CN101673865B - Balun Fabricated Using Integrated Passive Components Process - Google Patents

Abstract

A balun manufactured by using an integrated passive component process comprises a substrate, a first coplanar spiral structure body and a second coplanar spiral structure body. One end of the first left coil at the innermost circle of the first coplanar spiral structure body is electrically connected with the first right coil at the innermost circle through the first bridging part. The two ends of the first coplanar spiral structure body are respectively and electrically connected with the first left coil and the first right coil of the outermost ring. One end of the second left coil at the innermost circle of the second coplanar spiral structure is electrically connected with the second right coil at the innermost circle through the second bridging part. And two ends of the second coplanar spiral structure are respectively and electrically connected with the second left coil and the second right coil of the outermost ring. The first left coil and the second left coil are arranged in a staggered mode, and the first right coil and the second right coil are arranged in a staggered mode.

Description

Balun Fabricated Using Integrated Passive Components Process

technical field

The present invention relates to a balun circuit, and more particularly to a balun circuit manufactured using an Integrated Passive Device (IPD) process.

Background technique

Generally speaking, when the antenna in the communication device receives the wireless signal, the single-port electrical signal output by the antenna is output to a balun. The balun will convert the single-port electrical signal into a dual-port electrical signal, and output it to a radio frequency (Radio Frequency, RF) transceiver (Transceiver) for processing.

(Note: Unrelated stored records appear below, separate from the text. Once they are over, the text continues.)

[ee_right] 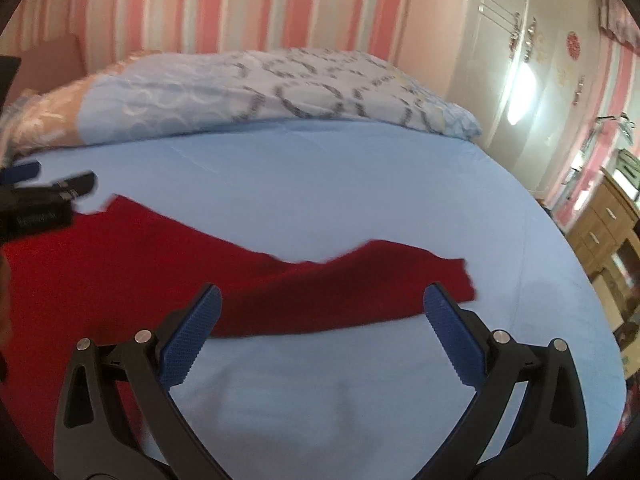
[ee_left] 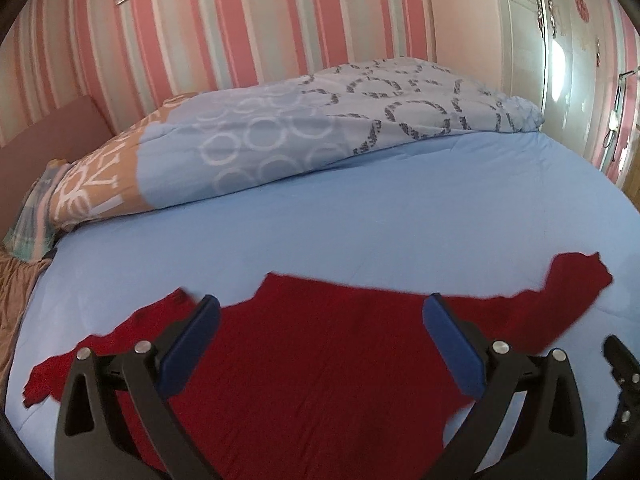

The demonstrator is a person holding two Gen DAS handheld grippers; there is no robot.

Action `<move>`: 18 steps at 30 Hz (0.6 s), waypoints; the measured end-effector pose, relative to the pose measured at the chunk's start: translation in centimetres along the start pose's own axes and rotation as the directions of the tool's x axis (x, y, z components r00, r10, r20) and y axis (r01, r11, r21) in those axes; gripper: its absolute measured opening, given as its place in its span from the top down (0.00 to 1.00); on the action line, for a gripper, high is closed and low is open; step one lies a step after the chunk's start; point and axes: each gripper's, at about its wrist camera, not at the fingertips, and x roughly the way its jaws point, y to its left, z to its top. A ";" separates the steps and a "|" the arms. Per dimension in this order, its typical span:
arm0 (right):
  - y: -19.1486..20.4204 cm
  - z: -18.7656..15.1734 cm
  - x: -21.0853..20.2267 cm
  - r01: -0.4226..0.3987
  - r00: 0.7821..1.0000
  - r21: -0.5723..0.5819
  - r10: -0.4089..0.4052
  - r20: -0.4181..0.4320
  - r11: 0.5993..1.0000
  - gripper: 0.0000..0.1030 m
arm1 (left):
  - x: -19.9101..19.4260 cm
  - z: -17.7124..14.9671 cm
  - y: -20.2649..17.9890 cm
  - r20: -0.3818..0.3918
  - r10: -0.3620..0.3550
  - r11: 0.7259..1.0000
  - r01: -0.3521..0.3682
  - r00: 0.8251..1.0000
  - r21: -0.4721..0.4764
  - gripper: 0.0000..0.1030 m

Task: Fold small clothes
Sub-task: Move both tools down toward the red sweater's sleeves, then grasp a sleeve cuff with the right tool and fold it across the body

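- Red garment [ee_left: 320,360] is spread flat on the bed [ee_left: 360,208], sleeves out to both sides.
- Left hand-held gripper [ee_left: 320,344] is held spread above it.
- Right hand-held gripper [ee_right: 322,340] is spread over one sleeve [ee_right: 380,280].

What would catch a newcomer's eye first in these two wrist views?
The red garment stands out first, spread flat with sleeves out on the light blue bed sheet. Next come the open left tongs over its middle and the open right tongs near its right sleeve, both empty. Behind lies a rumpled patterned duvet against a pink striped wall.
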 end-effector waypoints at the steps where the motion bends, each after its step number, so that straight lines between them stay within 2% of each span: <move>1: -0.7 -0.1 0.8 0.014 1.000 0.009 -0.014 -0.010 1.000 0.03 | 1.0 0.2 -0.6 -0.004 0.003 1.000 -0.003 1.000 0.007 0.02; 3: -3.3 -0.4 3.0 0.042 0.998 0.048 -0.040 -0.043 0.998 0.04 | 2.6 0.4 -1.7 -0.006 0.004 1.000 -0.003 1.000 0.019 0.01; 5: -6.1 -0.8 5.5 0.092 0.993 0.080 -0.085 -0.085 0.992 0.10 | 4.2 0.6 -2.9 -0.008 0.004 0.999 -0.003 1.000 0.041 0.01; 8: -9.6 -1.0 9.2 0.152 0.978 0.130 -0.130 -0.161 0.980 0.24 | 5.6 0.5 -4.4 -0.012 -0.001 0.998 0.002 1.000 0.064 0.01; 9: -10.1 -1.0 9.9 0.157 0.975 0.143 -0.130 -0.178 0.977 0.32 | 6.0 0.5 -4.8 -0.014 -0.001 0.998 0.002 1.000 0.068 0.01; 10: -11.0 -1.1 11.0 0.161 0.971 0.171 -0.124 -0.205 0.972 0.35 | 6.4 0.4 -5.2 -0.019 -0.001 0.997 0.002 1.000 0.074 0.01; 14: -12.5 -1.5 13.3 0.146 0.964 0.262 -0.078 -0.253 0.954 0.39 | 7.6 0.4 -6.4 -0.036 -0.004 0.997 0.007 0.999 0.081 0.01; 18: -12.7 -1.8 14.0 0.125 0.962 0.298 -0.042 -0.269 0.946 0.59 | 8.9 0.4 -7.2 -0.065 -0.008 0.996 0.014 0.998 0.086 0.01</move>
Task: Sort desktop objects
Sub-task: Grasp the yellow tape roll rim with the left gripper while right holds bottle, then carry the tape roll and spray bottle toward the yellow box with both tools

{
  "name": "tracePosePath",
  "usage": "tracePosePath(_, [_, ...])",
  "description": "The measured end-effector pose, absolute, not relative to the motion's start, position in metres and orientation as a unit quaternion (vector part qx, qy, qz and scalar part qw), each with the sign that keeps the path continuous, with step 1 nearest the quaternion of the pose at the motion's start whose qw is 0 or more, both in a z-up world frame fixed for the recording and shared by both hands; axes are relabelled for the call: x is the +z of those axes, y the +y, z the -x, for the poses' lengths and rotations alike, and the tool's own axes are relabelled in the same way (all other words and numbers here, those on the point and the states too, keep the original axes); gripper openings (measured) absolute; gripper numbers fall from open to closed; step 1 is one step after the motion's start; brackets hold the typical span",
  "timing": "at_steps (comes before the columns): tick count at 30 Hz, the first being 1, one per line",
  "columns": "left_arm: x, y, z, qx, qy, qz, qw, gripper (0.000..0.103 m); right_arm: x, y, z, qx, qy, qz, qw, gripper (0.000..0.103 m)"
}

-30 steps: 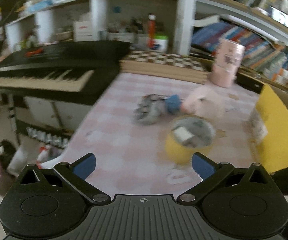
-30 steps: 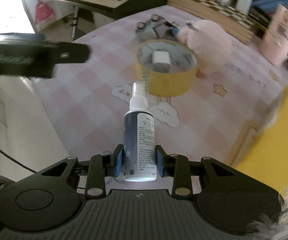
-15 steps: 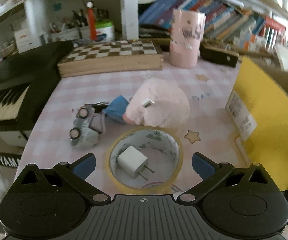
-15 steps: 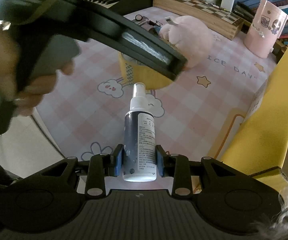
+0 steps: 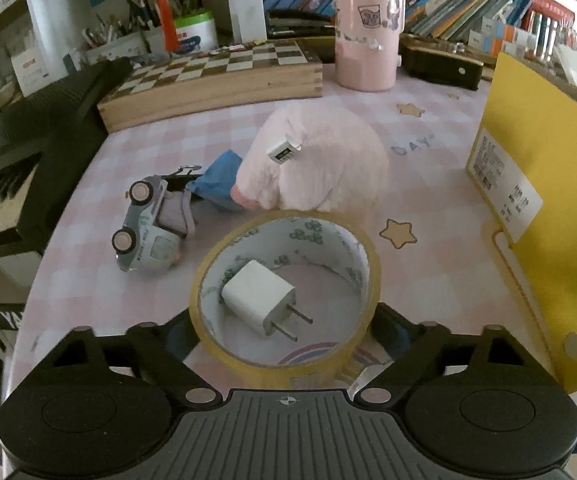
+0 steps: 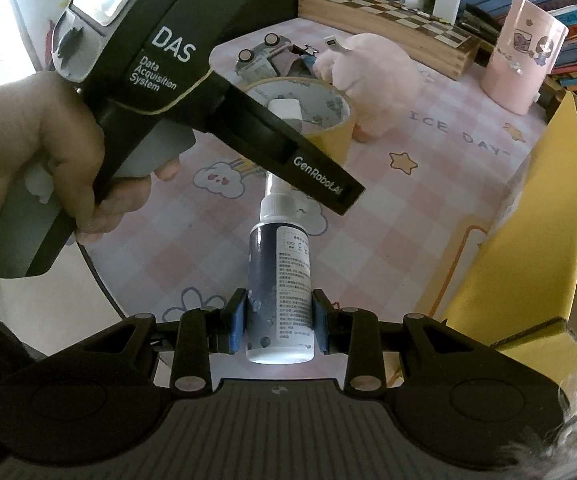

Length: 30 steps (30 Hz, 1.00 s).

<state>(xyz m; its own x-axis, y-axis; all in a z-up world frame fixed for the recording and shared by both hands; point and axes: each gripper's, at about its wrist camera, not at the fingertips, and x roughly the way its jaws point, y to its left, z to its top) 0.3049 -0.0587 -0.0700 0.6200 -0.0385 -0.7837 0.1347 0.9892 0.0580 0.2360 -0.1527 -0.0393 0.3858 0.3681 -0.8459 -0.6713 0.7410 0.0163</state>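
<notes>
Tape roll (image 5: 286,292), yellow, lies flat on the pink checked table (image 5: 440,268), near the front edge. Inside its ring: a white charger plug (image 5: 262,302), prongs pointing toward the lower right, resting on the table surface.

Left gripper (image 5: 284,334): jaws spread wide, one finger on each side of the roll's near half. Fingertips are mostly hidden behind the roll wall, so contact with the tape cannot be confirmed from the left wrist view. In the right wrist view the left gripper body (image 6: 192,80) reaches over the table toward the roll (image 6: 308,116), held by the person's left hand (image 6: 36,160).

Right gripper (image 6: 280,326): closed on a spray bottle (image 6: 280,280) (dark body, white printed label, clear nozzle pointing forward). Blue pads (image 6: 239,322) press both sides of the bottle's lower part. Bottle is held above the table, near the front edge.

Just behind the roll: a pink plush toy (image 5: 320,164) with a small white tag on top; whether it touches the roll cannot be told. Left of the plush: a blue scrap (image 5: 218,180), then a grey toy car (image 5: 148,228) tipped on its side, wheels facing left.

Right edge: a yellow box (image 5: 548,200) with a white label. Back of table: a wooden chessboard case (image 5: 216,76) and a pink cylindrical cup (image 5: 368,28). A black keyboard (image 5: 20,160) sits off the left side.
</notes>
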Motion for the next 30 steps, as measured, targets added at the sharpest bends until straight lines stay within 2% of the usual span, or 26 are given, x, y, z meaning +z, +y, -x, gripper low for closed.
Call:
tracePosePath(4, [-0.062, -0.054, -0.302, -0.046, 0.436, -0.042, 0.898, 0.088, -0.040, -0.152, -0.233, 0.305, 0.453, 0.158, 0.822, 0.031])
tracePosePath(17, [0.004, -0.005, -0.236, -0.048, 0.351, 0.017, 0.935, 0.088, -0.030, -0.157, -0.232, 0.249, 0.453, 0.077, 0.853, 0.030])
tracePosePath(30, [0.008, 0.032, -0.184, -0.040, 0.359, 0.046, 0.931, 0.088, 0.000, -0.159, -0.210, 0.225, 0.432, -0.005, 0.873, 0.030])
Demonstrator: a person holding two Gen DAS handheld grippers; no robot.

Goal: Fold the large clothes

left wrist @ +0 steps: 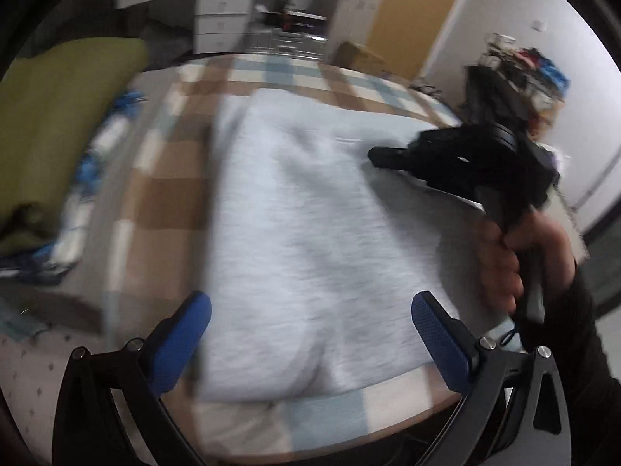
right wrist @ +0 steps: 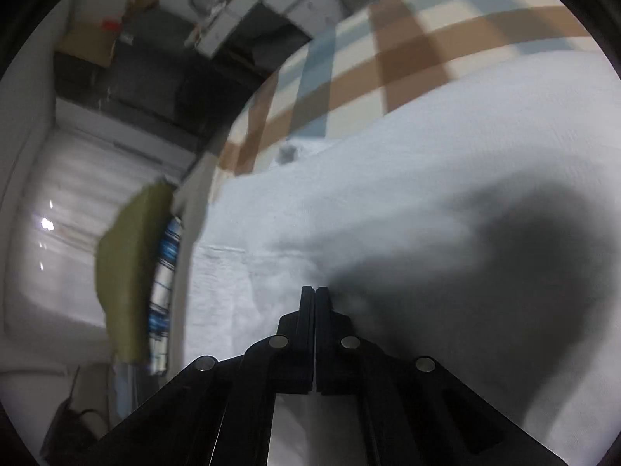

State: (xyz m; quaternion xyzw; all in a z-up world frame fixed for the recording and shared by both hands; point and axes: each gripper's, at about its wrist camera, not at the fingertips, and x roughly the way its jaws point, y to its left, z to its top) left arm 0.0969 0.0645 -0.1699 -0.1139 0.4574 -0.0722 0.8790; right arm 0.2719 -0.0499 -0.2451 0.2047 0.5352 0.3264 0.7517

A current balun is achieved by a low temperature co-fired ceramic (LTCC) process. However, the balun manufactured by this LTCC process must first be electrically connected to a substrate by Surface-Mount Technology (SMT) before it can be electrically connected to the RF transceiver chip on the substrate. In this way, the area for configuring the balun produced by the LTCC process and the area for configuring the radio frequency transceiver chip must be reserved on the base material at the same time, so that the required area of the base material increases and occupies a larger space of the communication device. Therefore, how to reduce the area of the required substrate to save the internal space of the communication device is one of the directions that the industry is working on.

Contents of the invention

The invention relates to a balun manufactured by an integrated passive component process, which can be directly configured on a radio frequency transceiver chip, thereby reducing the required substrate area and saving the internal space of the communication device.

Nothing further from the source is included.